Não tem nada de errado com a mensagem, com a transformação positiva de Nora e o tom otimista e compreensível em torno da depressão e da valorização da vida. É incrível que a personagem comece a enxergar tudo sob uma nova perspectiva, que a noção dos seus problemas diminuiu e ela consegue ver esperança além do caos que está sua vida. Porém, o tom poderia ser mais brando, pois, por vezes, flerta com a noção de que Nora era dramática demais – e sim, a depressão coloca esse filtro, mas não da para tirar ele dos olhos de uma vez, com um telefona.
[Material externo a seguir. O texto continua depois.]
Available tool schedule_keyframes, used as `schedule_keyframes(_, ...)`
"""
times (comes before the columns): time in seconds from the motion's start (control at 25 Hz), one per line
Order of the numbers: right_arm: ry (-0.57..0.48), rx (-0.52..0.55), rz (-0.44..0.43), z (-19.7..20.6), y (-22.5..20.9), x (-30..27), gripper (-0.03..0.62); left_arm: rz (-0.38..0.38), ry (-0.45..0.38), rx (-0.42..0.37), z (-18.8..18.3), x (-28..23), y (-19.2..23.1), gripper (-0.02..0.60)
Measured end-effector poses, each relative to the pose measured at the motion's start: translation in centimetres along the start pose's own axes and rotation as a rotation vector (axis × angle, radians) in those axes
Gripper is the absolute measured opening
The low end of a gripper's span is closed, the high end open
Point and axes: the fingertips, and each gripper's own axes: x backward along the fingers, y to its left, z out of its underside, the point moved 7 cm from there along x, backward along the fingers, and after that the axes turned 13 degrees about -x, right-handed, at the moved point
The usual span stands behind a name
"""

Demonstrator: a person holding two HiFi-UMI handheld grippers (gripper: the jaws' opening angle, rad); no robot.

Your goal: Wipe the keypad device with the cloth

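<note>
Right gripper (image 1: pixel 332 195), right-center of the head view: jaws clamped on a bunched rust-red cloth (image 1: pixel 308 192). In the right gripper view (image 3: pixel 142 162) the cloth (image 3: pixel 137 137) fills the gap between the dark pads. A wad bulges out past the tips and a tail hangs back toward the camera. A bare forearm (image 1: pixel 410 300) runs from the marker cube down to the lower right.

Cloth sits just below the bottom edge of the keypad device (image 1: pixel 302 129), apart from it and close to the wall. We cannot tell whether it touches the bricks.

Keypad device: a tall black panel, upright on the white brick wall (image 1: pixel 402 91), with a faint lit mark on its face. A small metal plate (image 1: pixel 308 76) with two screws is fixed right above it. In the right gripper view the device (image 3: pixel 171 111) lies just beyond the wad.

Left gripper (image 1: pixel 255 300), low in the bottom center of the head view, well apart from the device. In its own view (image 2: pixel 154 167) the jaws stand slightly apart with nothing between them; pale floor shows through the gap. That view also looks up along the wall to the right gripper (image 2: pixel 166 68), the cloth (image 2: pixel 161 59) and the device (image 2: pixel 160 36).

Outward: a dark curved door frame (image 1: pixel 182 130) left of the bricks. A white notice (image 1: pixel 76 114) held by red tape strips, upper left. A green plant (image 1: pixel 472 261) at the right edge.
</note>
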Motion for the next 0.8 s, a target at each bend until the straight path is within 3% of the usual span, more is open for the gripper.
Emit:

A Biblioteca da meia-noite é uma leitura muito individual e pode ressoar maior em alguém que se identifica mais com a personagem. É uma história sensível que conforta com compreensão o estado de alguém que já meio desistiu de tudo está vagando – e Nora mostra como é bom encontrar outra pessoa doida que entende exatamente essa situação. No entanto, a escrita de Matt Haig, por vezes, pende para um lado mais explícito e coach demais comprometendo um pouco a magia da coisa toda.

A visão de homem branco sobre a vida, mesmo com uma protagonista feminina, não deixa de ser um tanto quanto limitada o que, também, interfere na história – poderia ser menos redundante e universal caso o autor tivesse escolhido coisas mais específicas para a personagem, que, no fundo, é meio genérica demais. Apesar de tudo, o que fica é a mensagem de que somos puro potencial de nós mesmo (uma verdade que dói quando deliberadamente sabemos que não estamos sendo tudo que poderíamos, mas conforta saber que, ao menos podemos ser, de algum jeito).